* **INFORMATION SHOWN**
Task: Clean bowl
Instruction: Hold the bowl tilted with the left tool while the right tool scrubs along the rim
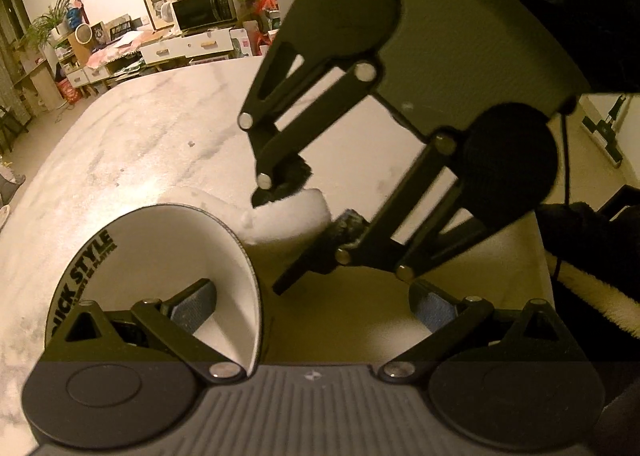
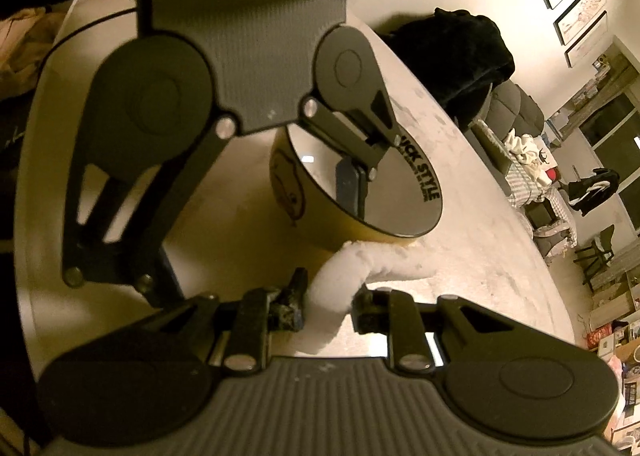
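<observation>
The bowl (image 1: pixel 160 256) is white inside and yellow outside, with "QUICK STYLE" printed along its rim. It lies tilted on its side on the marble table (image 1: pixel 140 143). My left gripper (image 1: pixel 316 306) stands wide open, one blue-padded finger (image 1: pixel 196 304) inside the bowl and the other (image 1: pixel 434 308) outside, away from its wall. My right gripper (image 2: pixel 328 308) is shut on a fluffy white cloth (image 2: pixel 340 276), which touches the lower outer wall of the bowl (image 2: pixel 286 191). In the left wrist view the right gripper (image 1: pixel 304 211) reaches down from above with the cloth (image 1: pixel 292 215) beside the bowl.
The table's edge (image 1: pixel 542 256) runs close on the right, with a fuzzy sleeve (image 1: pixel 592 288) beyond it. A black garment (image 2: pixel 460 55) lies on a chair at the far side. Open tabletop (image 2: pixel 480 256) stretches past the bowl.
</observation>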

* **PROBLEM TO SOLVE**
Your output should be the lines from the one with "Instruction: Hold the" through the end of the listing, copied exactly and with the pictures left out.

* **SOLUTION FOR THIS EXERCISE**
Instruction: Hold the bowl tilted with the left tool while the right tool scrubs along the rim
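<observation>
The bowl (image 1: pixel 160 256) is white inside and yellow outside, with "QUICK STYLE" printed along its rim. It lies tilted on its side on the marble table (image 1: pixel 140 143). My left gripper (image 1: pixel 316 306) stands wide open, one blue-padded finger (image 1: pixel 196 304) inside the bowl and the other (image 1: pixel 434 308) outside, away from its wall. My right gripper (image 2: pixel 328 308) is shut on a fluffy white cloth (image 2: pixel 340 276), which touches the lower outer wall of the bowl (image 2: pixel 286 191). In the left wrist view the right gripper (image 1: pixel 304 211) reaches down from above with the cloth (image 1: pixel 292 215) beside the bowl.
The table's edge (image 1: pixel 542 256) runs close on the right, with a fuzzy sleeve (image 1: pixel 592 288) beyond it. A black garment (image 2: pixel 460 55) lies on a chair at the far side. Open tabletop (image 2: pixel 480 256) stretches past the bowl.
</observation>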

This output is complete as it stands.